= Jubal Harshaw =

Fictional character in novels by Robert A. Heinlein

Jubal Harshaw is a fictional character featured in several novels by Robert A. Heinlein, most prominently 1961's Stranger in a Strange Land. He is described as: "Jubal E. Harshaw, LL.B., M.D., Sc.D., bon vivant, gourmet, sybarite, popular author extraordinary, neo-pessimist philosopher, devout agnostic, professional clown, amateur subversive, and parasite by choice."

==Character description==
The character's name was chosen by Heinlein to have unusual overtones, like Jonathan Hoag. The character shares a surname with radio host Ruth Harshaw, a Denver radio host on whose program Heinlein frequently appeared, likely as a tribute.

The main character of the novel, Valentine Michael Smith, enshrines him (much to Harshaw's initial chagrin) as the patron saint of the church he founds. Critics have also suggested that Harshaw is actually a stand-in for Heinlein himself, based on similarities in career choice and general disposition; though Harshaw is much older than Heinlein was at the time of writing. Harshaw even is described as planning a story based on an idea Heinlein passed on to Theodore Sturgeon.

==Reception==
Paul di Filippo called the character "the Heinlein mouthpiece in Stranger in a Strange Land".
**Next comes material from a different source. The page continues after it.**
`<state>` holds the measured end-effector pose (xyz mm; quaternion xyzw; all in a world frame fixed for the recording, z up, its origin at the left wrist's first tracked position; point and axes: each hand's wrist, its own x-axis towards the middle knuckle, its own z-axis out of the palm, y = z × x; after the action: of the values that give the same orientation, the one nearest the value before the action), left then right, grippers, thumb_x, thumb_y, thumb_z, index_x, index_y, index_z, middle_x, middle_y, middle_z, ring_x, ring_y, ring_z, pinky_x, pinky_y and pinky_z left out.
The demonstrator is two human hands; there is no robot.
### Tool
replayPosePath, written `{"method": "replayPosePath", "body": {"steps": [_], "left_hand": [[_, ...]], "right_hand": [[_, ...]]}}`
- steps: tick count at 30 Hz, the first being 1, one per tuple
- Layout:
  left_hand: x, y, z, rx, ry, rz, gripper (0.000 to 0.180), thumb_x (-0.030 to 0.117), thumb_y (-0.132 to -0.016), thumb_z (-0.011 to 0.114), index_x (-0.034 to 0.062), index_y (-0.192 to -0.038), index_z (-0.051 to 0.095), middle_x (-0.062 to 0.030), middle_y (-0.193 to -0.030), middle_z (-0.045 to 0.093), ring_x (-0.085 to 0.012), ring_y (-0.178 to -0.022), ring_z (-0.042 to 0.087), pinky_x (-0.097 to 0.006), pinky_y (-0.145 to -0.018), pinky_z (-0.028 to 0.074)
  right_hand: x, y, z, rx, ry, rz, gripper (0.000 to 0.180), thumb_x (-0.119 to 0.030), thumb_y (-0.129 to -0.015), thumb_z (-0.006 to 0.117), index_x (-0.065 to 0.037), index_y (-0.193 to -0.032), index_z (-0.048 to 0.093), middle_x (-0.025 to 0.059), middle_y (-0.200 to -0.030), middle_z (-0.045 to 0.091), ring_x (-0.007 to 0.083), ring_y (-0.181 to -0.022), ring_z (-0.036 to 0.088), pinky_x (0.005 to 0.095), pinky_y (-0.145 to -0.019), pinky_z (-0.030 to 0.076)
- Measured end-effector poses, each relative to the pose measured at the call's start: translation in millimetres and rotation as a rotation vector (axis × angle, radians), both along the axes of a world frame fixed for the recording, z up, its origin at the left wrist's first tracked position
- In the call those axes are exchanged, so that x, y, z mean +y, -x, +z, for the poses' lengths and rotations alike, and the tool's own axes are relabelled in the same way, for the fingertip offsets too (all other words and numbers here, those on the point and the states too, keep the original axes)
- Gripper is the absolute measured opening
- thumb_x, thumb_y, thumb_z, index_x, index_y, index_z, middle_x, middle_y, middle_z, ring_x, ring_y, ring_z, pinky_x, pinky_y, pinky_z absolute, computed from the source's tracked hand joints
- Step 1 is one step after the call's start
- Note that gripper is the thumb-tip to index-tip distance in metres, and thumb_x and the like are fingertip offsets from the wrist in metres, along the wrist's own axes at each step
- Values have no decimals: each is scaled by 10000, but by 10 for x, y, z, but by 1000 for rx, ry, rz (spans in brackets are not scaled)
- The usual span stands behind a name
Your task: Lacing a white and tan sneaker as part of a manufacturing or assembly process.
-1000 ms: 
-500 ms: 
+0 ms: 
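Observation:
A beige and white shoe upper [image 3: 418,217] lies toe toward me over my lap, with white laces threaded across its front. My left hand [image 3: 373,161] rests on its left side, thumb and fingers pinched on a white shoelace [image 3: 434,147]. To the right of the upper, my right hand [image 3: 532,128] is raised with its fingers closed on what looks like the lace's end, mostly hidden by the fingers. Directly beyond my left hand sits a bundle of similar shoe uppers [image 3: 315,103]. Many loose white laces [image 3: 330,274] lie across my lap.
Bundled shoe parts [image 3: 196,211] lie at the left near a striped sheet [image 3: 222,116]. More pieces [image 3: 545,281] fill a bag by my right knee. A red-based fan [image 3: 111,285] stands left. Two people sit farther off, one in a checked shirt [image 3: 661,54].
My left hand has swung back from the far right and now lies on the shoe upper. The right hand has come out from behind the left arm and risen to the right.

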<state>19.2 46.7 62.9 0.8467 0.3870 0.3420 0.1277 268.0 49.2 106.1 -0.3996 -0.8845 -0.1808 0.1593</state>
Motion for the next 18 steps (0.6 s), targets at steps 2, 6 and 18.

Alexei Panshin found Harshaw to be a poorly drawn character. "Jubal Harshaw, too, is lessened by his super powers – doctor, lawyer, etc; his multiple training seems a gratuitous gift from Heinlein without reason or explanation. ... He is too pat".

Reviewing the posthumous publication of the original Stranger text in the Los Angeles Times, Rudy Rucker described Harshaw as "the first of a series of pompous libertarian windbags whose oral methane makes all of Heinlein’s later tomes into rapidly emptying locker rooms".

Literary critic Dan Schneider wrote of Heinlein's Stranger In A Strange Land that Harshaw was "a sybaritic fop and guru dilettante" and that Jubal "could also be seen as the stranger of the title" for being "a devout and fierce individualist in a world filled with cults and bureaucracies". Jubal's belief in his own free will, was one "which Mike, Jill, and the Fosterites misinterpret as a pandeistic urge, 'Thou art God!

A 2011 Medium review evaluates Harshaw negatively, labeling him "Heinlein’s crude wish-fulfillment stand-in for himself" and "a pedant" for whom: "There’s nothing another character can say to him that won’t produce a lecture in reply, and even the faintly interesting ones tend to slide back into tired sexist stereotypes by the time he’s done."

A more positive take came from literature professor Diane Parkin-Speer, who described Harshaw in Stranger in a Strange Land as "the typical Heinlein father figure: crusty, knowledgeable, iconoclastic, unorthodox, talkative", but goes on to opine that though he "runs his household in a patriarchal way", it is "a gentle patriarchal way that encourages individual choice and development".

When Heinlein's editor required him to make substantial cuts in the original Stranger manuscript, the bulk of the material cut was said to be lengthy monologues by Harshaw.

== Other fictional appearances ==
Harshaw also appears in three later Heinlein novels:
- The Number of the Beast (1980)
- The Cat Who Walks Through Walls (1985)
- To Sail Beyond the Sunset (1987)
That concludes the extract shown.